NOTICE: The current version creates FHIR resources that follow the BBMRI Locator DE-version Profiles. The BBMRI-ERIC ecosystem is transitioning towards other FHIR Profiles based on FHIR (MIABIS ON FHIR), still unsupported by this toolkit. If you are part of BBMRI-ERIC please align with the Federated Platform Task Force or HQ-CS IT before considering employing this application to create new interoperable Federated Platform datasets.
The input files needed by the code are:
- minimal dataset in csv or xlsx format. See xlsx tabs for information about the fields and allowed values.
- biobank information in a yaml file
- collection information in a yaml file
- optional FHIR server url in a yaml file
The code in output shows a table where are summarized resources divided by type. In particular are displayed:
- the resources read from input
- the FHIR resources created
- (when upload is enabled) the FHIR resources available in the server
The JSON files containing the FHIR resources are found in the specified output directories. The default directories are: * output_organizations: the biobank and the collection resources * output_patients: the Patient related resources (Patient, Condition, Specimen, SampleDiagnosis)
The files are ready to be uploaded to the blaze server, if not already done by enabling the "--upload_to_blaze" flag.
Clone the repository
git clone https://github.com/crs4/Biobank2Locator.git
or if you use ssh:
git clone git@github.com:crs4/Biobank2Locator.git
Create a virtual enviroment for python using your favourite virtual enviroment manager (venv, virtualenv, Anaconda, Mamba, Poetry, etc).

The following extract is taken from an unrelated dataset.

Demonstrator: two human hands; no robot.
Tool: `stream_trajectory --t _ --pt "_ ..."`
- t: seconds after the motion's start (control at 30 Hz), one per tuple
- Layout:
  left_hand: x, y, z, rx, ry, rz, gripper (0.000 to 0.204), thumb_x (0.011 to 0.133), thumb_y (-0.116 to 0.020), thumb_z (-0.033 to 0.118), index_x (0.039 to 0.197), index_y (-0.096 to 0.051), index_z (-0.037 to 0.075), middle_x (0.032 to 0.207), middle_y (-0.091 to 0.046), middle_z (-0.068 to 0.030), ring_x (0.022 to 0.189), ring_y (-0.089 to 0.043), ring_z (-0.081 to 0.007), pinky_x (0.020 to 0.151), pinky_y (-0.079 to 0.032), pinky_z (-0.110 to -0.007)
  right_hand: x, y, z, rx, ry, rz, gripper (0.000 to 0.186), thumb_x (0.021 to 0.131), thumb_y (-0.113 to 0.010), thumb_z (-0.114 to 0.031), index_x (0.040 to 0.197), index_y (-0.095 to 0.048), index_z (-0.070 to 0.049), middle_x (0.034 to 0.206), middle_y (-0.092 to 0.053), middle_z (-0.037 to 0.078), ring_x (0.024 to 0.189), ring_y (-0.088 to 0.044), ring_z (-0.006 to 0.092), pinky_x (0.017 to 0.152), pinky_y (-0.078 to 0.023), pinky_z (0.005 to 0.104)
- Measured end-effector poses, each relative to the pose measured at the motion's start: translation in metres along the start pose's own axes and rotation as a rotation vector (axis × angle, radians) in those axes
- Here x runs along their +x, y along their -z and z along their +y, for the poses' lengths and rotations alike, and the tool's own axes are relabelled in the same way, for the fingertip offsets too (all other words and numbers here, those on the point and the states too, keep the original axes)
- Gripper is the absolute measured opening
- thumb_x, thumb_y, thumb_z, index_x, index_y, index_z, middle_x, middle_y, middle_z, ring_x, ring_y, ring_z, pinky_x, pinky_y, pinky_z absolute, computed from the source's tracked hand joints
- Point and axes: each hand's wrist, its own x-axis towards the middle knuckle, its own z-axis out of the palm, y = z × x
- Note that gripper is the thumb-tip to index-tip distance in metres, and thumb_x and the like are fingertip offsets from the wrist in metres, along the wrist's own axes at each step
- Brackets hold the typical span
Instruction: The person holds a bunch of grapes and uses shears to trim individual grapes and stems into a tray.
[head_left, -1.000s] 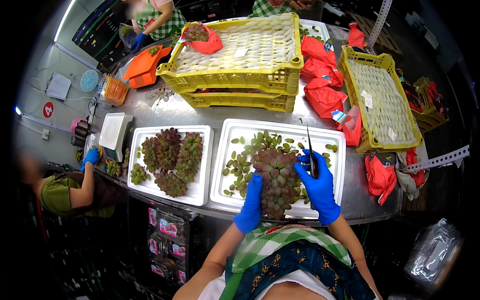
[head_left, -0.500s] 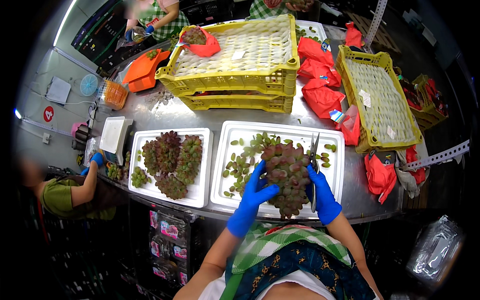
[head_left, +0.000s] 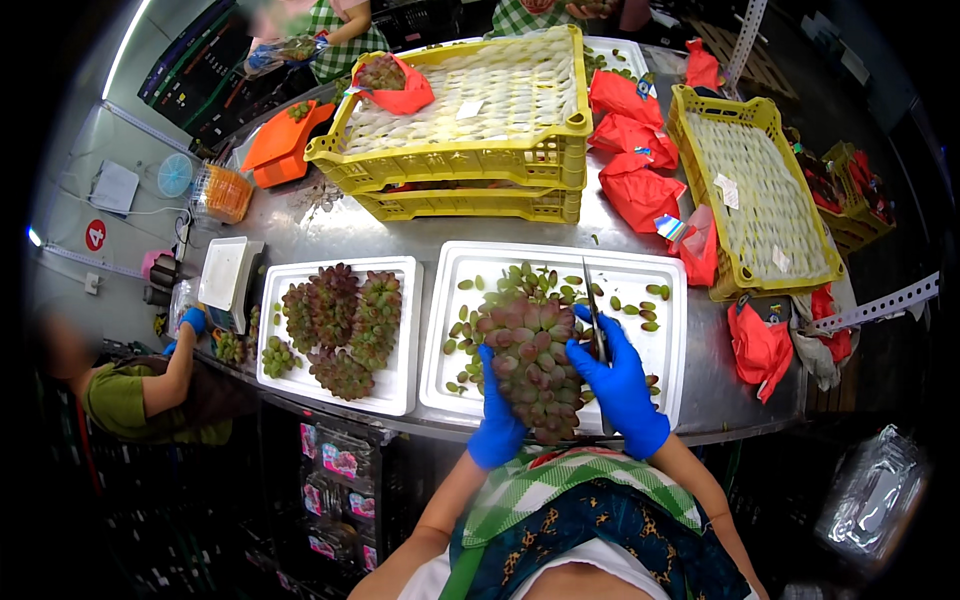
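A large bunch of reddish-green grapes is held over the right white tray. My left hand, in a blue glove, grips the bunch from below on its left side. My right hand, also blue-gloved, presses against the bunch's right side and holds thin dark scissors whose blades point away from me. Loose single grapes lie scattered on the tray around the bunch.
A left white tray carries several grape bunches. Stacked yellow crates stand behind, another yellow crate at right, red bags between. A scale and a person's blue-gloved hand are at left.
The bunch has been turned and drawn lower toward me. My left hand shifted from spread fingers beside the bunch to a grip beneath it. The scissors stay in my right hand.
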Motion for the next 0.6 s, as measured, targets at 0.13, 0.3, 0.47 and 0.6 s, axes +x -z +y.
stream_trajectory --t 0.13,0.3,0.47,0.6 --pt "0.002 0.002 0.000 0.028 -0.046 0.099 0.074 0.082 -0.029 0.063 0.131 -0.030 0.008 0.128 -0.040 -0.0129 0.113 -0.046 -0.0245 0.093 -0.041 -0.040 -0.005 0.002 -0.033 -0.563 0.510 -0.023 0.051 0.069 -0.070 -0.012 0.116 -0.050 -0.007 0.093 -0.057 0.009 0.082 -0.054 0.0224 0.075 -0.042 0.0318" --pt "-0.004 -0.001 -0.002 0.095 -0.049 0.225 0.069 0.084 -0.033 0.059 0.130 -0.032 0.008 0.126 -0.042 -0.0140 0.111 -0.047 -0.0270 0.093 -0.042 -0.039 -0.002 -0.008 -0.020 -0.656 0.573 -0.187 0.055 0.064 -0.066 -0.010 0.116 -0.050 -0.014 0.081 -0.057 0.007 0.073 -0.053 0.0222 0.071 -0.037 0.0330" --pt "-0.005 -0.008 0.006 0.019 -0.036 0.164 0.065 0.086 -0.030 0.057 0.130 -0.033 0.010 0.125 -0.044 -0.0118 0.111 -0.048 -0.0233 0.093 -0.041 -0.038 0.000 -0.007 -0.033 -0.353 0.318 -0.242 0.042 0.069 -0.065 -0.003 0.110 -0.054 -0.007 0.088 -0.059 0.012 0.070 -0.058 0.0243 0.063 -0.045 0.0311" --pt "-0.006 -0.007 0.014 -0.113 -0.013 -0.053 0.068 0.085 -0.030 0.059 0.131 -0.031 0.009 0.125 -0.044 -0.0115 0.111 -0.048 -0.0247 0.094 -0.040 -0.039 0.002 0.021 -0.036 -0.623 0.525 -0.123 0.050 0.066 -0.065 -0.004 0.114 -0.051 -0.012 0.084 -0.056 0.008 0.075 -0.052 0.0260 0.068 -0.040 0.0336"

For instance, get micromamba:
curl -kL https://micro.mamba.pm/api/micromamba/linux-64/latest | tar -xvj -C ./ --strip-components=1 bin/micromamba
Create a new environment:
micromamba create -n bb2loc python=3.14
micromamba activate bb2loc
install dependencies:
micromamba install fhirclient openpyxl pandas python-dateutil pydantic pytz PyYAML Requests tabulate uvicorn
if some of them fails do it via pip:
pip install --upgrade pip
pip install packagethatfailed
if all failed:
pip install -r requirements.txt
To see all the available flags:
python bims_source.py --help
| flag | meaning | default |
|---|---|---|
| inputdir | input dir for all files | input |
| organizations_outputdir | output dir for organizations files | output_organizations |
| patients_outputdir | output dir for patients files | output_patients |
| minimal_dataset_input_file | filename for minimal dataset | minimal-dataset-with-consent-template.csv |
| minimal_dataset_type_of_input | type of file for minimal dataset | csv |
| biobank_yaml_config_file | biobank config filename | biobank_config.yaml |
| collection_yaml_config_file | collection config filename | collection_config.yaml |
| upload_to_blaze | upload or not the defined FHIR Blaze server | False |
to run reading the minimal dataset from an excel file without uploading the created FHIR resources to a server:
python bims_source.py --minimal_dataset_input_file minimal-dataset-template.xlsx --minimal_dataset_type_of_input excel
reading from a csc and uploading to the FHIR server:
python bims_source.py --minimal_dataset_input_file minimal-dataset-template.csv --minimal_dataset_type_of_input csv --upload_to_blaze
This work has been partially supported by the Projects: Strengthening BBMRI.it, funded by Next Generation EU _ Italian NRRP IR0000031 _ CUP B53C22001820006; ToPMa (G.A. RC_CRP_077) and XDATA funded by the Sardinian Regional Authority.